__To do__:
There is one span to output from the data below: the lines starting at the line with "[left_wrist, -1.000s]" and ending at the line with "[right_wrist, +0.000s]". Output it exactly, ends included, nothing more.

Records from a data collection
┄┄┄┄┄┄┄┄┄┄

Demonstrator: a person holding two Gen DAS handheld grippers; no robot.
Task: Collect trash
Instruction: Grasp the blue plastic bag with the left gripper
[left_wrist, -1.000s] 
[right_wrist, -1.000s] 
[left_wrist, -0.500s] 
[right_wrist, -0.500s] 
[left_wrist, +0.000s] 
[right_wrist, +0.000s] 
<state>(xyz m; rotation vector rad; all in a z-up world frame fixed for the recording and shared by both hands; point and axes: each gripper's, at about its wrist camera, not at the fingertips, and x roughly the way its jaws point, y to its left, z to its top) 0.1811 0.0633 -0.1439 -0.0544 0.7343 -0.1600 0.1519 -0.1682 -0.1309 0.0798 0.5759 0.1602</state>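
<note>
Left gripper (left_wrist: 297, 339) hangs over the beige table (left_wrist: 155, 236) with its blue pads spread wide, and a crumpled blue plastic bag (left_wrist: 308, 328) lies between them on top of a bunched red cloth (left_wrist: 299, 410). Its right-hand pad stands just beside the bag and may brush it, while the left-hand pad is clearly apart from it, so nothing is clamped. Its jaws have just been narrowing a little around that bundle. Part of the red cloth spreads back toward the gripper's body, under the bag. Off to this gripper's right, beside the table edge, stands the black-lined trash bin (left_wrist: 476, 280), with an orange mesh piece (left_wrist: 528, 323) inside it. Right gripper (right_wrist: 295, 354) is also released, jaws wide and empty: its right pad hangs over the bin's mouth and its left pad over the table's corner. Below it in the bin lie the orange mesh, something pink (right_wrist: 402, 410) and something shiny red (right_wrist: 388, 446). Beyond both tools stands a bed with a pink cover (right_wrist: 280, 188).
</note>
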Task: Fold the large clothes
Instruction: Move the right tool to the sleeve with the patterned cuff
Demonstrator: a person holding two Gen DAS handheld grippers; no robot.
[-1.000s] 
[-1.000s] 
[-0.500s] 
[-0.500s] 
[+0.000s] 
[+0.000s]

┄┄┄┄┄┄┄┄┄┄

__Result__:
[left_wrist, -1.000s] 
[right_wrist, -1.000s] 
[left_wrist, -0.500s] 
[right_wrist, -0.500s] 
[left_wrist, +0.000s] 
[right_wrist, +0.000s] 

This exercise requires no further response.